Четыре поэтические новинки: выбор Льва Оборина
Сборник шестистиший Дарьи Суховей, «новый эпос» Пети Птаха, первая за четверть века книга стихов Михаила Сухотина и «Уважаемые пассажиры» Леонида Костюкова. О четырех примечательных новинках поэтического книгоиздания для «Горького» рассказывает Лев Оборин.
Все мы начиная с 24 февраля 2022 года оказались перед лицом наступающего варварства, насилия и лжи. В этой ситуации чрезвычайно важно сохранить хотя бы остатки культуры и поддержать ценности гуманизма — в том числе ради будущего России. Поэтому редакция «Горького» продолжит говорить о книгах, напоминая нашим читателям, что в мире остается место мысли и вымыслу.

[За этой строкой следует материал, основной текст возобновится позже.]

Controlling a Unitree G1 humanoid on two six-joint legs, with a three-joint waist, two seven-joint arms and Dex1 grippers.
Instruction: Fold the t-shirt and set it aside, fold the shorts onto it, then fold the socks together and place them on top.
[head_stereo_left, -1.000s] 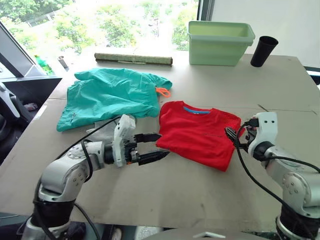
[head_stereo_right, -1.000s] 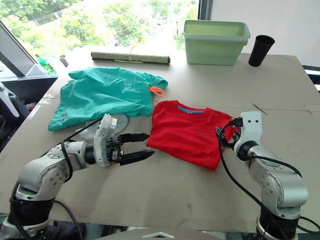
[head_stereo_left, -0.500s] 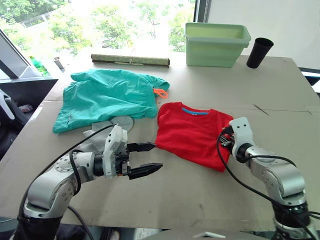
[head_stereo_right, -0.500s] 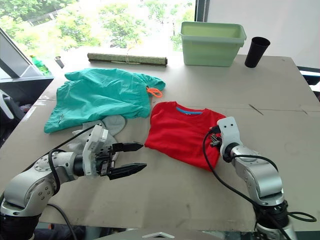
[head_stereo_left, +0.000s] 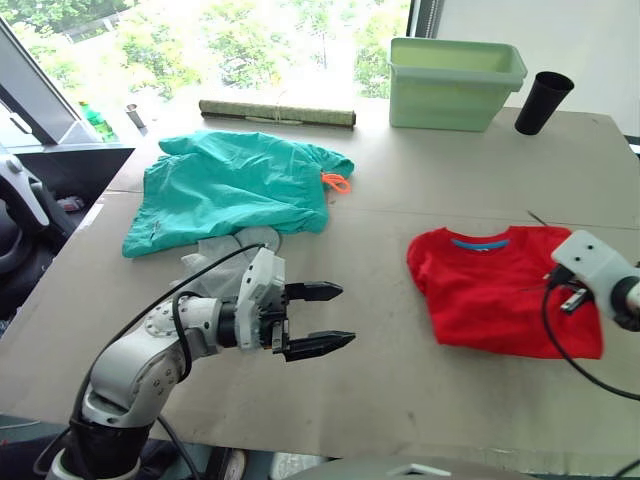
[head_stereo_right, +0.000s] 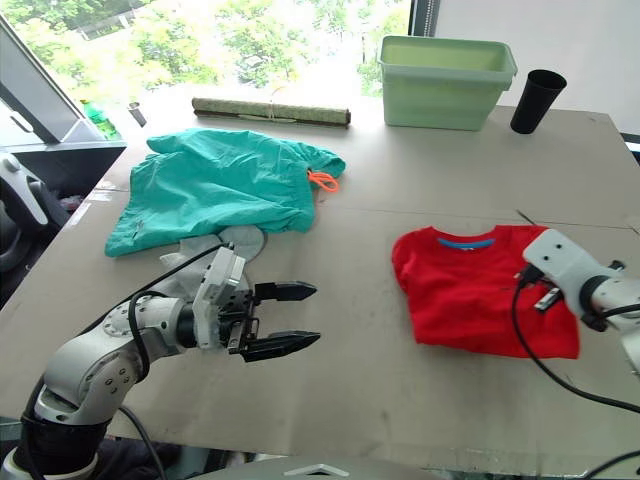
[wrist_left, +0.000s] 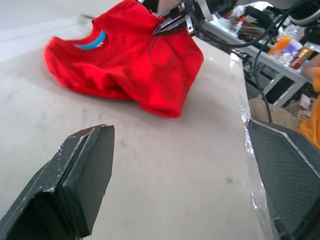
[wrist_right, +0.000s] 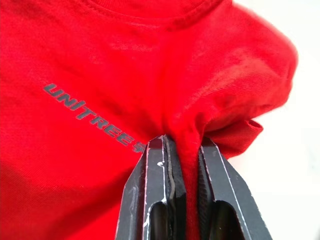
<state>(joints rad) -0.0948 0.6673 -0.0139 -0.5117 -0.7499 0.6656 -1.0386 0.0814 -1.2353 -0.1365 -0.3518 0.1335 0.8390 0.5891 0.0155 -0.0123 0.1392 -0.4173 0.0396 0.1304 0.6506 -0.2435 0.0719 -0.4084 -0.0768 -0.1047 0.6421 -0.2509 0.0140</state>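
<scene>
Folded t-shirt (head_stereo_left: 500, 290) lies on the right side of the tabletop (head_stereo_left: 430, 180), collar toward the far edge. Right pincer (wrist_right: 182, 165) is clamped on a bunch of red cloth at the shirt's right edge, so the shirt sits directly left of that pincer and can be let go where it lies.

Shorts (head_stereo_left: 235, 190) lie spread on the far left, long axis running left-right, orange drawstring (head_stereo_left: 338, 182) at their right end. Socks (head_stereo_left: 225, 262) are partly tucked under the shorts' near edge, just far of the left arm.

Left pincer (head_stereo_left: 318, 318) hovers over bare tabletop at centre-left, fingers spread wide and holding nothing, pointing right toward the shirt. Shorts lie far and left of it, so the left arm is clearly nearer to them; the right one is well apart. Judgement: shorts fold comes next, reach goes back-left.
</scene>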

Дарья Суховей. Со временем: 107 шестистиший 2018–2024 годов. М.: Новое литературное обозрение, 2025
«С 23 октября 2015 года работает в жанре шестистишия», — говорит о Дарье Суховей аннотация к ее книге. Такая хронологическая точность отвечает установкам жанра, который Суховей уже почти десять лет разрабатывает: в финале каждого текста — дата и порядковый номер — например, «11мая23 (2239)». Сразу возникает соблазн счесть, что суховеевское шестистишие — жанр дневниковый; в каком-то смысле это действительно так, потому что нередко стихотворение явственно вырастает из какого-то случайного наблюдения или брошенной шутки — и по нему, как по фотоснимку, можно запомнить день. Рассуждая об этой дневниковости, Александр Житенев в предисловии отмечает: «специфический модус лирического в этой книге — ритуально-бытовой». Еще одна ритуально-бытовая вещь, родственная дневнику, — календарь, и этим объясняется погодовое устройство сборника: один год — один раздел; у каждого раздела — свое название, видимо, год характеризующее. Например, 2024-й — «Тайм-менеджмент», а 2022-й — «Безвременье».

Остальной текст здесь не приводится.